Local media said the fire was 90 per cent controlled by early Wednesday but that the blaze, which began on Monday afternoon, had yet to be snuffed out completely as strong winds fanned flames in a remote and mountainous region of pine forest.

The 51-square-mile (13,210-hectare) Vinales valley is a Unesco World Heritage site and among Cuba’s top and best known tourist destinations.

The wildfire had consumed approximately 350 hectares, or about 1.5 square miles, but the area burned was well south of the more populated town of Vinales and the area most frequented by tourists.

Tourists who visit the valley take horseback rides along forested paths, visit caverns set among the abrupt, eye-catching mountains and tour tobacco plantations.

The cause of the fire was still under investigation, state-run media reported.

Officials said a prolonged dry season and the lingering effects of El Nino, a weather pattern that can provoke extreme weather phenomena such as wildfires, tropical cyclones and prolonged droughts, had left the area particularly exposed to disaster.
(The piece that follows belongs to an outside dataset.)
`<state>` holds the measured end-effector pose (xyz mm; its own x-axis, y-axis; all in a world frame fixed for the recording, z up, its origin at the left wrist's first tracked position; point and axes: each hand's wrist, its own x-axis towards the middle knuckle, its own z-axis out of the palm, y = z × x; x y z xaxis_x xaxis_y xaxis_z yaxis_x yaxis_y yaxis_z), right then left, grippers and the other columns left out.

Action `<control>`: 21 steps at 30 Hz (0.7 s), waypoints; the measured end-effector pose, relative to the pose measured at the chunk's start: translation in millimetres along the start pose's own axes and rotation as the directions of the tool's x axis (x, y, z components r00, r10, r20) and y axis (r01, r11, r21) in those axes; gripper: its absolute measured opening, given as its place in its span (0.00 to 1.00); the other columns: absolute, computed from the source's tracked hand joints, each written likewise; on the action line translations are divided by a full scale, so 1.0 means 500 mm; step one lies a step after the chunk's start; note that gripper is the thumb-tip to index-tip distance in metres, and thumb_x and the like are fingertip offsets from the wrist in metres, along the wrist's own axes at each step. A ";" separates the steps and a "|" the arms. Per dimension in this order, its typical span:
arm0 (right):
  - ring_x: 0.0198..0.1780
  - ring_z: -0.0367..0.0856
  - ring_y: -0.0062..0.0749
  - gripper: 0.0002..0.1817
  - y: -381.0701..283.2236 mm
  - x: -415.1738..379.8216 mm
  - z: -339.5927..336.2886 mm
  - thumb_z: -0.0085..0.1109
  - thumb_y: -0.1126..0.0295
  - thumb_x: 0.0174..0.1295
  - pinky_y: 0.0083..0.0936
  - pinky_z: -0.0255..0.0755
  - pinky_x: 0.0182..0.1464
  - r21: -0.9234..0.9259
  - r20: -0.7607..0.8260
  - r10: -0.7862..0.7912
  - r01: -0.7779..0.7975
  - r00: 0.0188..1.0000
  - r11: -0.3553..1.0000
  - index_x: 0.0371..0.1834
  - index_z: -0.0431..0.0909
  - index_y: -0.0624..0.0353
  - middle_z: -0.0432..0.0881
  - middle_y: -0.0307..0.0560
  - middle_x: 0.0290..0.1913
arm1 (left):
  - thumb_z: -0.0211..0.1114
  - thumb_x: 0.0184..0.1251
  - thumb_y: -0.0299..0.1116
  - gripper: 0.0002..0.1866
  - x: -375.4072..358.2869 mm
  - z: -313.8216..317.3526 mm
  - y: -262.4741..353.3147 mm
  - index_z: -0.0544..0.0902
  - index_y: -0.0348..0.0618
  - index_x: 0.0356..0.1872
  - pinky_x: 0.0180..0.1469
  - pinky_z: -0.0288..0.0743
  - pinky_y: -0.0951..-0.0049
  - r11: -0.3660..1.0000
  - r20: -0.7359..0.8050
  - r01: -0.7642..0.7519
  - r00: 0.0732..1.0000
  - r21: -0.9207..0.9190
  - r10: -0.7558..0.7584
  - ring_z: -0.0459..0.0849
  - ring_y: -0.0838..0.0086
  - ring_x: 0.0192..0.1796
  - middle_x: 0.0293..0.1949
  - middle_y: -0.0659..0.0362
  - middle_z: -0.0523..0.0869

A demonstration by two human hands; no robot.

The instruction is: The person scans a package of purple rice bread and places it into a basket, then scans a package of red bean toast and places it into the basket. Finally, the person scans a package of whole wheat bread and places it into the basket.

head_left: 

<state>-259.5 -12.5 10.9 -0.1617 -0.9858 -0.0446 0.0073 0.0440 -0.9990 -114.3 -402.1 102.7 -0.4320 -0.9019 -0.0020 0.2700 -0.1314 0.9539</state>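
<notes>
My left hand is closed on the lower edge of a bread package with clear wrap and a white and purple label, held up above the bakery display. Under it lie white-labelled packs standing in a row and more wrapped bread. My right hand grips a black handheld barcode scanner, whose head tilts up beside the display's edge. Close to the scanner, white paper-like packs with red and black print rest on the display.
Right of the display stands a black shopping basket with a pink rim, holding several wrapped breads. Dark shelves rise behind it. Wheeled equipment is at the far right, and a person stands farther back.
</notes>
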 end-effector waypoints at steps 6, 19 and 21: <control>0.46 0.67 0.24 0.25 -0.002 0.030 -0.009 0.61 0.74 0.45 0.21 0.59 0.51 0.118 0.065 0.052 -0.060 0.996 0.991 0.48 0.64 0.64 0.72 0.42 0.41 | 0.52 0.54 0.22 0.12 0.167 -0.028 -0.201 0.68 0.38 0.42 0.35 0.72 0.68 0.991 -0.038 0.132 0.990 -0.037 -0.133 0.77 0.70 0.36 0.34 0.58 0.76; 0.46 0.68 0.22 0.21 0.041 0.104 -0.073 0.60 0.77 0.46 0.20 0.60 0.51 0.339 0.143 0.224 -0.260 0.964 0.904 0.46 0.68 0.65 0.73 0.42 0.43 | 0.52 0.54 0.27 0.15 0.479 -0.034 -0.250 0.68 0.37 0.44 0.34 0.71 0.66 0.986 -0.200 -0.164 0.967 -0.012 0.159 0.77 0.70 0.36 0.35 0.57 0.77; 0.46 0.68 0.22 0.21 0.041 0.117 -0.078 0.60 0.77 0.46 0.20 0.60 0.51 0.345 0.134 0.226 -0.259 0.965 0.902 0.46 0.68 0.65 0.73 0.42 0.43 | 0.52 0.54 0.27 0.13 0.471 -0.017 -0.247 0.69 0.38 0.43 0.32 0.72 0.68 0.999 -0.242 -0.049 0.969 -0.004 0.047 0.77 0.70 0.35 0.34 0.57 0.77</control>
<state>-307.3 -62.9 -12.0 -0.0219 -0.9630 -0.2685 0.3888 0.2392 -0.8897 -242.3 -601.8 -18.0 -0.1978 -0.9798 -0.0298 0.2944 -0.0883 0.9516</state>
Meanwhile, in nearby Mexico a drought drags on and angry subsistence farmers have begun taking direct action on thirsty avocado orchards and berry fields of commercial farms that are drying up streams in the mountains west of Mexico City.

Residents of Villa Madero, Mexico, look at unlicensed irrigation holding ponds during a drought in the mountains of Villa Madero (AP)

Rivers and even whole lakes are disappearing in the once green and lush state of Michoacan, as the drought combines with a surge in the use of water for the country’s lucrative export crops, led by avocados.

In recent days, subsistence farmers and activists from the Michoacan town of Villa Madero organized teams to go into the mountains and rip out illegal water pumps and breach unlicensed irrigation holding ponds.

A potential conflict looms with avocado growers — who are often sponsored by, or pay protection money to, drug cartels.

Last week, dozens of residents, farmworkers and small-scale farmers from Villa Madero hiked up into the hills to tear out irrigation equipment using mountain springs to water avocado orchards carved out of the pine-covered hills.